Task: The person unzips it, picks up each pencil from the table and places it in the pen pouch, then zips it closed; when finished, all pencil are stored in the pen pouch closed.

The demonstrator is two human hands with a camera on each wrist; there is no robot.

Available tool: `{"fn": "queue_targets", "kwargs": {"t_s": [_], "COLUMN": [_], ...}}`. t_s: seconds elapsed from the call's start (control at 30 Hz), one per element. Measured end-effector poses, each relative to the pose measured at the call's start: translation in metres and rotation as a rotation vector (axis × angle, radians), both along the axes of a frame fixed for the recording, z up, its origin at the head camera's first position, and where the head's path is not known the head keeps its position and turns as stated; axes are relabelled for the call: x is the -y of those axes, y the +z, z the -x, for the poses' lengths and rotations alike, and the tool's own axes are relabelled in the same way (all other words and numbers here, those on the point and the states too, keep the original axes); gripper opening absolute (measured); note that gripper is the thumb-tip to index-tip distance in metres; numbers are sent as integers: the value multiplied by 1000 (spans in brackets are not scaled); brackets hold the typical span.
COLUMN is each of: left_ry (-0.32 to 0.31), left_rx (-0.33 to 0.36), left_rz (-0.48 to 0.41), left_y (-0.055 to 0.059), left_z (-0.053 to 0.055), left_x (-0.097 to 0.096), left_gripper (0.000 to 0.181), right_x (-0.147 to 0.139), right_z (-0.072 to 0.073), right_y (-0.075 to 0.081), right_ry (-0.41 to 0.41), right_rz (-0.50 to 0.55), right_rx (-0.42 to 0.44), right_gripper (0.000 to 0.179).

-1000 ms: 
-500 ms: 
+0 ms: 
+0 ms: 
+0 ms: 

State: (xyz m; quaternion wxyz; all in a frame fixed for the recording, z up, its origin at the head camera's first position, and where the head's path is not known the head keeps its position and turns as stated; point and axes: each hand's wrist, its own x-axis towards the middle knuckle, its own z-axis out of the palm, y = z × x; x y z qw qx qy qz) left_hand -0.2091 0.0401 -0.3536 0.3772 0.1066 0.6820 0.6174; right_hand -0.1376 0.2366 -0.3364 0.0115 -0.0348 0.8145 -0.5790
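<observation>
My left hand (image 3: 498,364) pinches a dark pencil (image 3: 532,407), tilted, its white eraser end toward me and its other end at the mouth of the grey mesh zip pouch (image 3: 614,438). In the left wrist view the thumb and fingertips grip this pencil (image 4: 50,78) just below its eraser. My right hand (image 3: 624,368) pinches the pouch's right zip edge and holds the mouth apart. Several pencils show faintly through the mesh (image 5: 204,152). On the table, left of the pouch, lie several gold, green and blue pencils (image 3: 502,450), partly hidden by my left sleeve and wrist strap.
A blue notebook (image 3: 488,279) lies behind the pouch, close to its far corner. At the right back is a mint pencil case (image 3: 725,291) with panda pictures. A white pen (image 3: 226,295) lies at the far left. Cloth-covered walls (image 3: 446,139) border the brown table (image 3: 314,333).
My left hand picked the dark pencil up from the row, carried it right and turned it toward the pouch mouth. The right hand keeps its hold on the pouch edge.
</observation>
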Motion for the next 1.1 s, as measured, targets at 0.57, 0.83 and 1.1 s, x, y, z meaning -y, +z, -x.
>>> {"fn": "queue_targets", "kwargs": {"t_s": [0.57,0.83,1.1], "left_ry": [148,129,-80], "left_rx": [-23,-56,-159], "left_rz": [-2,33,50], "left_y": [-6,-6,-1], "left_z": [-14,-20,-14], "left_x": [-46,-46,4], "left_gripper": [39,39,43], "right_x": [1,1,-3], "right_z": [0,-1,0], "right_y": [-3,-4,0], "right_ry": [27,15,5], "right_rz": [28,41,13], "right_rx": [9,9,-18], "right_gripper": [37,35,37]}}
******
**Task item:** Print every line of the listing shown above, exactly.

**Solution to this exercise:**
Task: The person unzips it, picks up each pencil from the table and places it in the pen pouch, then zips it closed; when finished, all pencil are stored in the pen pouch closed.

The demonstrator is two human hands with a camera on each wrist; there is no robot.

Available tool: `{"fn": "queue_targets", "kwargs": {"t_s": [_], "COLUMN": [_], ...}}`. t_s: seconds elapsed from the call's start (control at 30 Hz), one per element. Measured end-effector poses, each relative to the pose measured at the call's start: translation in metres and rotation as a rotation vector (axis × angle, radians), both along the axes of a frame fixed for the recording, z up, its origin at the head camera's first position, and where the head's path is not known the head keeps its position and turns as stated; axes are relabelled for the call: x is the -y of those axes, y the +z, z the -x, for the poses' lengths and rotations alike, and the tool's own axes are relabelled in the same way (all other words and numbers here, those on the point and the states too, keep the original axes); gripper opening absolute (measured); note that gripper is the thumb-tip to index-tip distance in metres; numbers are sent as integers: the value multiplied by 1000 (spans in brackets are not scaled); brackets hold the typical span.
COLUMN is each of: left_ry (-0.32 to 0.31), left_rx (-0.33 to 0.36), left_rz (-0.48 to 0.41), left_y (-0.055 to 0.059), left_z (-0.053 to 0.055), left_x (-0.097 to 0.096), left_gripper (0.000 to 0.181), right_x (-0.147 to 0.139), right_z (-0.072 to 0.073), right_y (-0.075 to 0.081), right_ry (-0.41 to 0.41), right_rz (-0.50 to 0.55), right_rx (-0.42 to 0.44), right_gripper (0.000 to 0.179).

-1000 ms: 
-500 ms: 
+0 ms: 
+0 ms: 
+0 ms: 

State: (xyz m; quaternion wxyz; all in a frame fixed for the recording, z up, its origin at the head camera's first position, and where the head's path is not known the head keeps its position and turns as stated; point and axes: each hand's wrist, its own x-axis towards the middle knuckle, its own z-axis out of the palm, y = z × x; x y z qw qx qy qz) left_hand -0.2091 0.0401 -0.3536 0.3772 0.1066 0.6820 0.6174; right_hand -0.1376 0.2366 -0.3364 0.0115 -0.0348 0.8145 -0.5790
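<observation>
My left hand (image 3: 498,364) pinches a dark pencil (image 3: 532,407), tilted, its white eraser end toward me and its other end at the mouth of the grey mesh zip pouch (image 3: 614,438). In the left wrist view the thumb and fingertips grip this pencil (image 4: 50,78) just below its eraser. My right hand (image 3: 624,368) pinches the pouch's right zip edge and holds the mouth apart. Several pencils show faintly through the mesh (image 5: 204,152). On the table, left of the pouch, lie several gold, green and blue pencils (image 3: 502,450), partly hidden by my left sleeve and wrist strap.
A blue notebook (image 3: 488,279) lies behind the pouch, close to its far corner. At the right back is a mint pencil case (image 3: 725,291) with panda pictures. A white pen (image 3: 226,295) lies at the far left. Cloth-covered walls (image 3: 446,139) border the brown table (image 3: 314,333).
My left hand picked the dark pencil up from the row, carried it right and turned it toward the pouch mouth. The right hand keeps its hold on the pouch edge.
</observation>
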Motion for the next 1.1 s, as measured, targets at 0.57, 0.83 and 1.1 s, x, y, z meaning -y, +z, -x.
>>> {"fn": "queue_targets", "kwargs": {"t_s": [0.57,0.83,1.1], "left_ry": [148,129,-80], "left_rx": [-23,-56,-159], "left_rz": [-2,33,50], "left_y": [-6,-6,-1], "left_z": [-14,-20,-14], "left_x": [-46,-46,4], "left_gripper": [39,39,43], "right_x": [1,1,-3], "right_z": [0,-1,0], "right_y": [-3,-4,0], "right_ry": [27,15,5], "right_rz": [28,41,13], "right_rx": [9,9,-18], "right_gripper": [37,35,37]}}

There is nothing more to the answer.